*What you will do*
Check every line of the data below for "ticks". Copy each one that has it.

*Input data*
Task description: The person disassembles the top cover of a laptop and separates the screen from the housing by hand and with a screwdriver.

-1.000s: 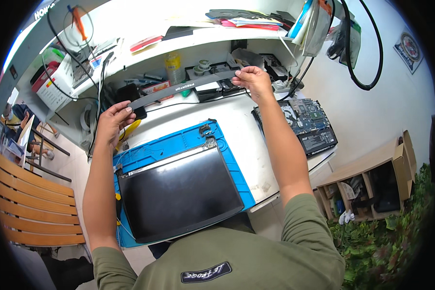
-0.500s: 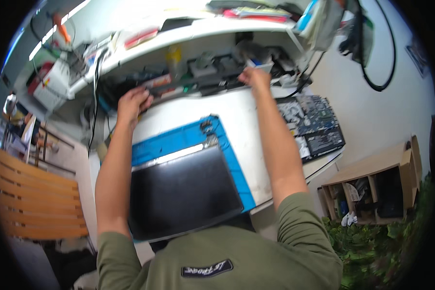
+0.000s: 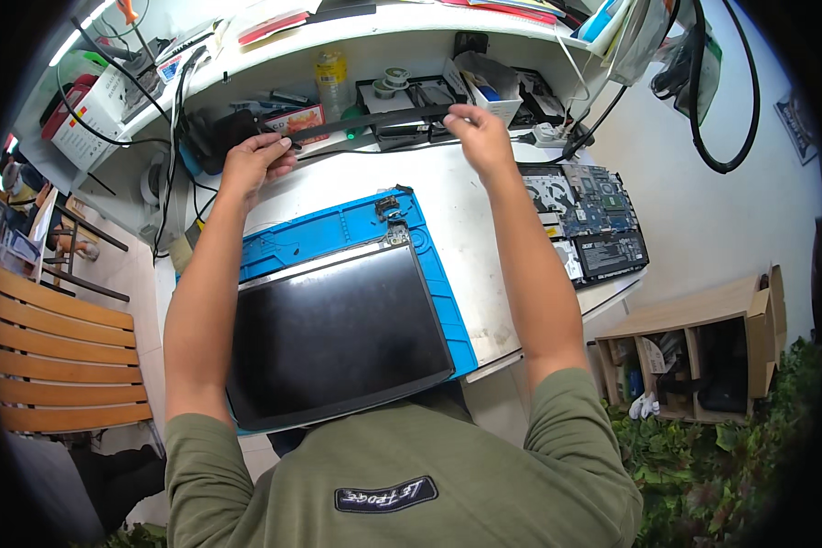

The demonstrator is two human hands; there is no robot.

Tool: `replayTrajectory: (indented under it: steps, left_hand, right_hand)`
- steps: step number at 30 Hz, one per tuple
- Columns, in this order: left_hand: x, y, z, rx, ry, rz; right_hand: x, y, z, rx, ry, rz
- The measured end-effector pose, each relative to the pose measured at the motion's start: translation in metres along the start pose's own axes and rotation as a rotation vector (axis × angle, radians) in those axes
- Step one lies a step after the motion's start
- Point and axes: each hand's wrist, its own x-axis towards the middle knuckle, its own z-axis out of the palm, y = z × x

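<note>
And here's the white workbench [image 3: 484, 320], our clock face! Down at seven o'clock, a blue repair mat [image 3: 315, 230] lies flat, with a black laptop screen [image 3: 338, 329] right on top of it. Over at three, an opened laptop base [image 3: 586, 228], its insides bared! At the back, a yellow-labelled bottle [image 3: 331, 78] stands at eleven. Above runs the white shelf [image 3: 406, 26], red papers [image 3: 274, 27] lying at eleven too.

Head-worn fisheye view, facing down, near the white desk [image 3: 466, 247]
</note>
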Motion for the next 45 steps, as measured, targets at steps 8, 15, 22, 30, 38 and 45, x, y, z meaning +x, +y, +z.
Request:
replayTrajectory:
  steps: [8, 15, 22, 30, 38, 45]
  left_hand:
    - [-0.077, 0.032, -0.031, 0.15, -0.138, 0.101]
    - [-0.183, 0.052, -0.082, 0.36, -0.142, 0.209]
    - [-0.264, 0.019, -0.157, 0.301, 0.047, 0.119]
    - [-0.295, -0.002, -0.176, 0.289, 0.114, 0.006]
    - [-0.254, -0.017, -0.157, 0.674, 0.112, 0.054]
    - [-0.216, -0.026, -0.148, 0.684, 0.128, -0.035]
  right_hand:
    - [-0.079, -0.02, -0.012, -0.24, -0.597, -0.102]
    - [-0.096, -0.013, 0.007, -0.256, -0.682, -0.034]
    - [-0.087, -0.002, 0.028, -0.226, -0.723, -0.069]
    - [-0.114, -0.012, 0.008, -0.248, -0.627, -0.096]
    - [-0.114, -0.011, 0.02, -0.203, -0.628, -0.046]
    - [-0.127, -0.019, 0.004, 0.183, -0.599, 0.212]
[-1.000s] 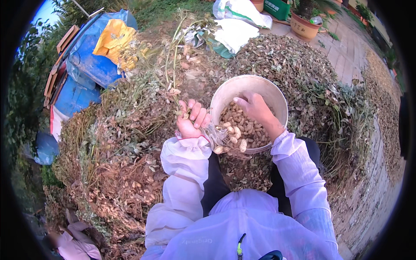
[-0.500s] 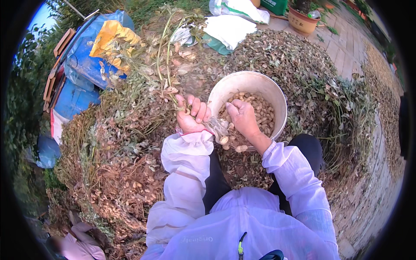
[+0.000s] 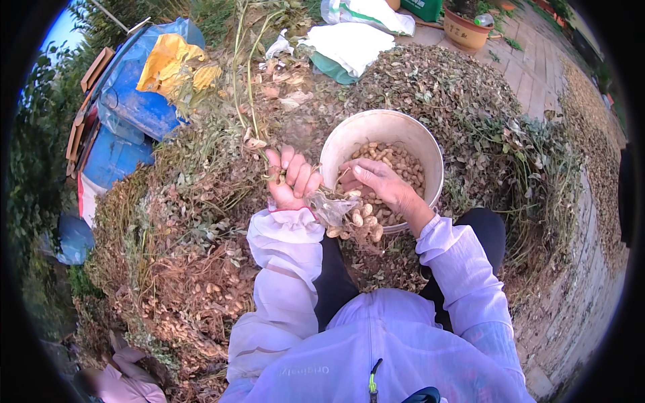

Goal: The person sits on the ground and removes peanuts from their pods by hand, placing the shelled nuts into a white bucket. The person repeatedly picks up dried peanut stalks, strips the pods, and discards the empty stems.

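My left hand is closed round the stems of an uprooted peanut plant; its long stalks reach up past my fist. The plant's root end, with soil, plastic-like dry scraps and pale pods, hangs beside my fist at the bucket's front. My right hand is inside the near part of the white bucket, its fingers loosely curved and apart beside those roots, fingertips partly hidden. Loose peanuts cover the bucket's bottom.
Heaps of dried plants surround me. Blue barrels and a yellow sack lie left; white sacks and a potted plant stand behind, near paving. Another person in pink is at lower left.
My left hand and its plant have shifted slightly left. My right hand moved down and inward, and its fingers have since loosened from their bent grip.
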A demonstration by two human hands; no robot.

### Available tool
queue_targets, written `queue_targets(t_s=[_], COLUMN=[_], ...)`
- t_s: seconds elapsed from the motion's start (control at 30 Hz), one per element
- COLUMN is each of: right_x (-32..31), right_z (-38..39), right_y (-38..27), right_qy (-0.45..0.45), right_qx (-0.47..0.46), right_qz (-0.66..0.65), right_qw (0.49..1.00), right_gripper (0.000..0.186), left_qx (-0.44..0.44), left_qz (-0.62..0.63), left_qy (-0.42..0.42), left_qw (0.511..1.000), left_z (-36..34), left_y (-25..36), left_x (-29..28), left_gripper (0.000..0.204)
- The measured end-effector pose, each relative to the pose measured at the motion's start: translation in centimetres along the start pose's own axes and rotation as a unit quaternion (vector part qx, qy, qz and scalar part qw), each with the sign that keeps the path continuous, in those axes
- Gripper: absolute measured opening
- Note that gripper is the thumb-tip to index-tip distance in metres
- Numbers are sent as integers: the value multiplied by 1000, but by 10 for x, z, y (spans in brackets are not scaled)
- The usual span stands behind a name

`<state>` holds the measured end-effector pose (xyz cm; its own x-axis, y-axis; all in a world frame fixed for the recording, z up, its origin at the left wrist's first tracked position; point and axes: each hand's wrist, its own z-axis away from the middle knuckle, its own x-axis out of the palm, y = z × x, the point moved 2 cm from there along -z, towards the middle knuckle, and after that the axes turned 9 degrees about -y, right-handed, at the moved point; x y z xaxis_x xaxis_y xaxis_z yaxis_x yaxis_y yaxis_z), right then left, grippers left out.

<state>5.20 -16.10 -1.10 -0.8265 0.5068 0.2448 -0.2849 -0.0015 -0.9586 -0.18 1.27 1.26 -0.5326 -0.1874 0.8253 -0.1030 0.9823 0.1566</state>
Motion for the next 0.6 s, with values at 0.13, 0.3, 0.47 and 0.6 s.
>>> queue_targets(t_s=[0.13, 0.3, 0.47, 0.6], right_x=[25, 41, 23, -1], right_z=[-2, 3, -8, -16], right_y=[16, 28, 33, 6], right_qy=[-92, -102, 81, 287], right_qx=[-39, 33, -77, -178], right_qz=[-216, -252, -54, 311], right_qw=[971, 962, 992, 888], right_gripper=[56, 39, 26, 31], left_qx=[-34, -62, -34, -57], left_qz=[2, -21, -76, -215], left_qy=[-52, -68, -9, 86], left_qw=[998, 996, 996, 971], left_z=[-1, 0, 0, -7], left_y=[-5, -4, -5, -26], left_x=[5, 8, 4, 6], left_gripper=[40, 39, 38, 35])
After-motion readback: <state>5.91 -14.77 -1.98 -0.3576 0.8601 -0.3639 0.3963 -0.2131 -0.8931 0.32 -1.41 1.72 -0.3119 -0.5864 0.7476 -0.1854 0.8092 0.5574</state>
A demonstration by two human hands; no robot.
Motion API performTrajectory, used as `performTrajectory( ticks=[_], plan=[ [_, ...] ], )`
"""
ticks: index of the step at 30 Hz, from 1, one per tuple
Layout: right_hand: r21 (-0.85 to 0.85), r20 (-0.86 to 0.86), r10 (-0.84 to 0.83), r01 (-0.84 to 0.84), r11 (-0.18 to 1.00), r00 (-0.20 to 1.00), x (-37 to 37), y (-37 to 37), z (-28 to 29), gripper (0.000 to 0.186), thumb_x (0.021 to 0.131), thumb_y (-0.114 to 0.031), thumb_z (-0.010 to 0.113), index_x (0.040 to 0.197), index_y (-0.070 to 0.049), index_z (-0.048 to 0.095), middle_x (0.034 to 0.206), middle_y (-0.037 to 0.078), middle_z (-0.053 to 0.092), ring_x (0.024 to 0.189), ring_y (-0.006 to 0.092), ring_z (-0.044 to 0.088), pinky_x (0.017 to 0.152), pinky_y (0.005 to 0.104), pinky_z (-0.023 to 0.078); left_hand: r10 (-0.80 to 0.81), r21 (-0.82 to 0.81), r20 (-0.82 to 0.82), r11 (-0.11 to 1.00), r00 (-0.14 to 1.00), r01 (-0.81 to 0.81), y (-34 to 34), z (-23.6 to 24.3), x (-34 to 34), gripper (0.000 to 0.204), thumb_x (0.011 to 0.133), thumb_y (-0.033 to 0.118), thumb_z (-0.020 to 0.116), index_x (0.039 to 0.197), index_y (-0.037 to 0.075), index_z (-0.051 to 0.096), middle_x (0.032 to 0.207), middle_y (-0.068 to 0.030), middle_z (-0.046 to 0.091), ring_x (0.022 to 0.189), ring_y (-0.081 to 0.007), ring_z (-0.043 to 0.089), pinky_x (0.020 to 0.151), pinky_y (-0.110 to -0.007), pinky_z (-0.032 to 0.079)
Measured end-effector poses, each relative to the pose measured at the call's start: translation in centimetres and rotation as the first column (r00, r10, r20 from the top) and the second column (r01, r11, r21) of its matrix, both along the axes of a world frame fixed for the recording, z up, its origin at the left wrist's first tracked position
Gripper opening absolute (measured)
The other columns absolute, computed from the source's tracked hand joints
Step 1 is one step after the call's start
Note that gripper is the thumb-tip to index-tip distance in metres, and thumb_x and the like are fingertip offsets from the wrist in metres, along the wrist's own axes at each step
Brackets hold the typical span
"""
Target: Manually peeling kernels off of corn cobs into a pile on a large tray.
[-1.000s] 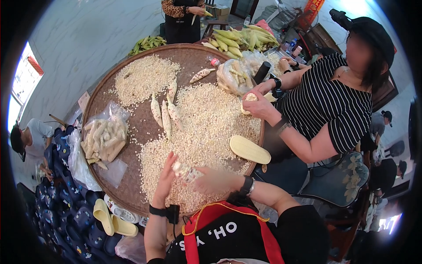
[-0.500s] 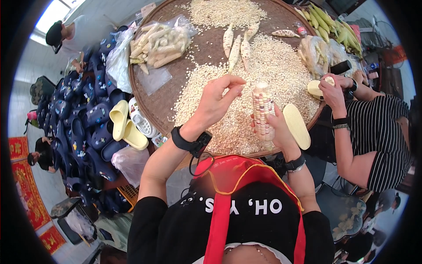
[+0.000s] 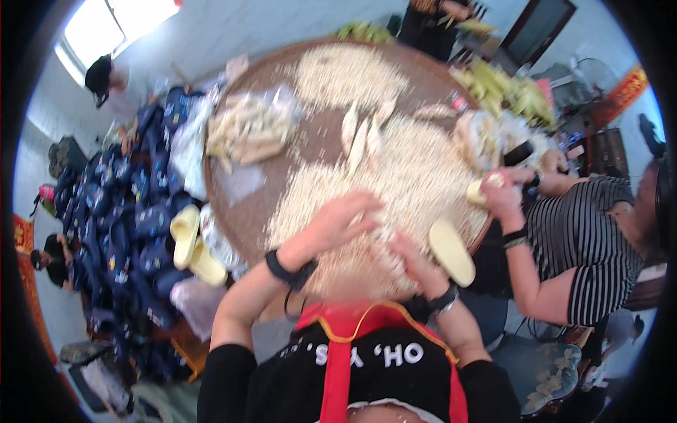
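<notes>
Corn cob (image 3: 388,249), motion-blurred, sits between our hands, above the kernel pile (image 3: 423,166). Our right hand (image 3: 417,264) seems to have its fingers wrapped round it; our left hand (image 3: 344,222) is half open, fingers spread just beside it, contact we can't tell. We judge the cob light, stiff, a bit slick over the rows, not fragile, though kernels may shed under pressure; best hold is the thick middle or butt end. Farther out on the round brown counter (image 3: 243,229), we see whole cobs (image 3: 358,146) lying close together.
</notes>
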State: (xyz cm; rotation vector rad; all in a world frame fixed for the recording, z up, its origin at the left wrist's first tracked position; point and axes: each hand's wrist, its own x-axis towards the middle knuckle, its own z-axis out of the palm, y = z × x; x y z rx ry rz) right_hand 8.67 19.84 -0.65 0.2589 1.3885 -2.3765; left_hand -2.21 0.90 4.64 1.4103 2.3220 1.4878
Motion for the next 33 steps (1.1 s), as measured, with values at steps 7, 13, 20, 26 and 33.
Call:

*Exercise solution*
Motion API performTrajectory, used as `performTrajectory( ticks=[_], plan=[ [_, ...] ], )`
ticks: index of the step at 30 Hz, from 1, one per tuple

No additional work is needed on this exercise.